Rice false smut (RFS) caused by Ustilaginoidea virens is one of the most important disease in rice (Oryza sativa)‐growing regions worldwide. RFS not only causes rice yield losses but also potentially threatens human and animal health by producing cyclopeptide mycotoxins (Sun et al., 2020). Introducing genetically encoded resistance is an environmentally friendly, economical approach to controlling plant diseases (Yu et al., 2023).
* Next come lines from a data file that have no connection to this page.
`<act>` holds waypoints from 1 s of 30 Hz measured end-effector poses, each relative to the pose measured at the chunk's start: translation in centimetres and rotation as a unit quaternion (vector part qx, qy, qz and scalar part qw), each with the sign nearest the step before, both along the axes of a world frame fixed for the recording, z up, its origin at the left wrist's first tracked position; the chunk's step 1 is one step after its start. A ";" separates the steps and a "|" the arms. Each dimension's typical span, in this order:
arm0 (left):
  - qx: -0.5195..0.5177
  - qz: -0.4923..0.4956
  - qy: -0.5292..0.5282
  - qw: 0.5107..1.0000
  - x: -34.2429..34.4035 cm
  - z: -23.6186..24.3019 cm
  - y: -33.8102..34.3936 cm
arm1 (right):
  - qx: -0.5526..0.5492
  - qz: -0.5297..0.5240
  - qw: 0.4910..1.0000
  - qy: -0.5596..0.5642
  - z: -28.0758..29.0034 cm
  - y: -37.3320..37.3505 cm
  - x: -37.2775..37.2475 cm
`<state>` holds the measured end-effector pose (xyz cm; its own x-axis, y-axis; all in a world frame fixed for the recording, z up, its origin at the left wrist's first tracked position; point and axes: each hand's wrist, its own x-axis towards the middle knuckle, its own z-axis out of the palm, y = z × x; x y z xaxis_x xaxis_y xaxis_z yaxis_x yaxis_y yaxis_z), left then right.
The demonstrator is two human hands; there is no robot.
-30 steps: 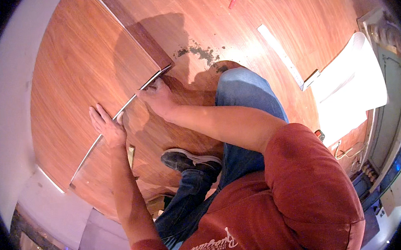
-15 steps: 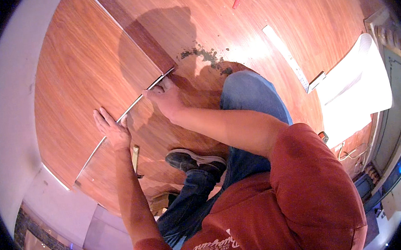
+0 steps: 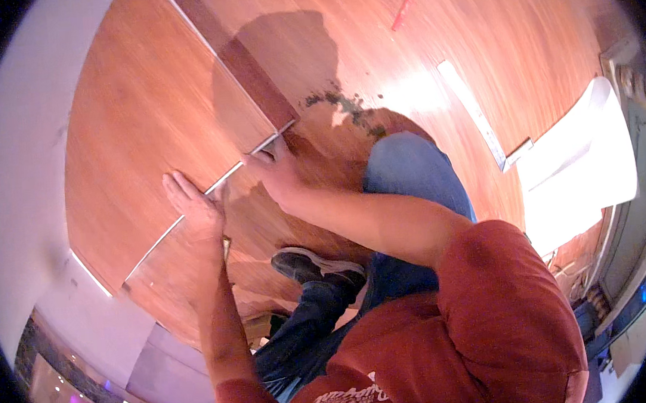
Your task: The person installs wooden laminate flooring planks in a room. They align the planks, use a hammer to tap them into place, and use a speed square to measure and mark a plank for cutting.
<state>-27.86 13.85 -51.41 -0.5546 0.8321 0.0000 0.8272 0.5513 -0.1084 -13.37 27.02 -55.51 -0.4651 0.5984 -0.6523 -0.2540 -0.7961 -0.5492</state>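
Head: two hands (image 3: 201,212) (image 3: 280,178), one panel (image 3: 145,124)

Reddish-brown wood-grain floor (image 3: 537,44): warmly bright; white glare immediately left of the L-shaped silver metal square (image 3: 471,115).
White curled paper sheet (image 3: 586,160): right of the square, overexposed.
Wide brown wood-grain board (image 3: 145,116): far left of the square, partly under a broad dark shadow.
Thin red stick (image 3: 404,6): above the square, slightly blurred.
Rim: black, fisheye-bent.

I see slanted white lettering (image 3: 349,394) on the dark red short-sleeved fabric shirt (image 3: 507,316); it blurs beyond my reading.
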 end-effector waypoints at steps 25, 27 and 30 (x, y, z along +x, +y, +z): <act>0.044 0.009 0.006 0.999 0.2 -1.3 0.6 | -0.065 -0.046 0.994 0.071 2.2 1.6 0.3; 0.049 -0.021 0.012 0.999 -0.2 -1.5 0.3 | -0.078 -0.025 0.995 0.049 2.4 1.9 0.5; 0.045 -0.033 0.019 0.998 -0.2 -1.5 0.5 | -0.091 0.004 0.995 0.028 2.5 2.2 0.9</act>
<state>-28.07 14.31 -52.87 -0.4972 0.8622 0.0971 0.8581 0.5052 -0.0924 -12.47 29.26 -53.02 -0.5080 0.4692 -0.7224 -0.2727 -0.8831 -0.3818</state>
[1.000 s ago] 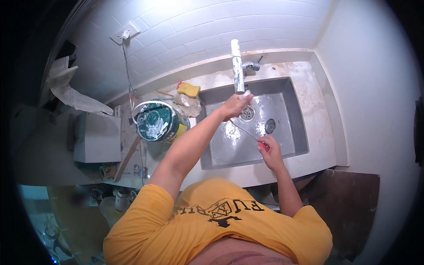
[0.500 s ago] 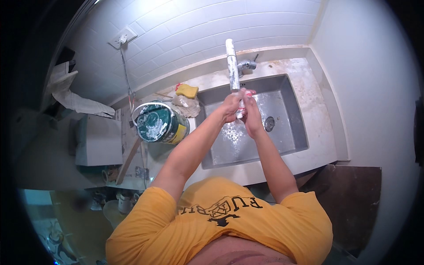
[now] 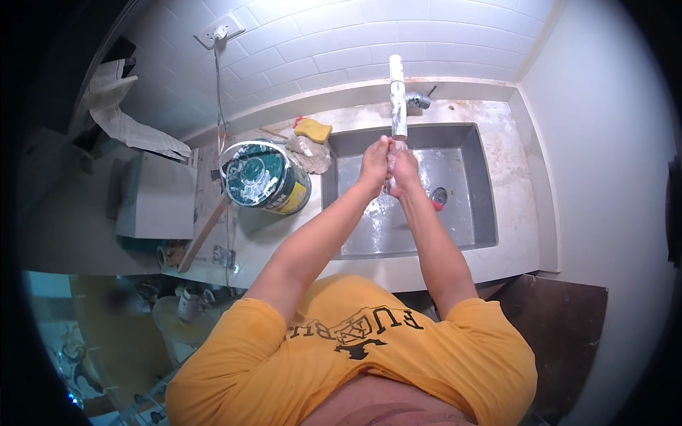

However, at present, the varieties and gene resources of resistance to RFS are still extremely scarce, and it is difficult to identify major resistance genes against RFS. Uncovering the functions of the U. virens effectors and molecular mechanism of the rice, U. virens interaction can help to identify molecular probes for discovering disease resistance‐related genes (Wang and Kawano, 2022).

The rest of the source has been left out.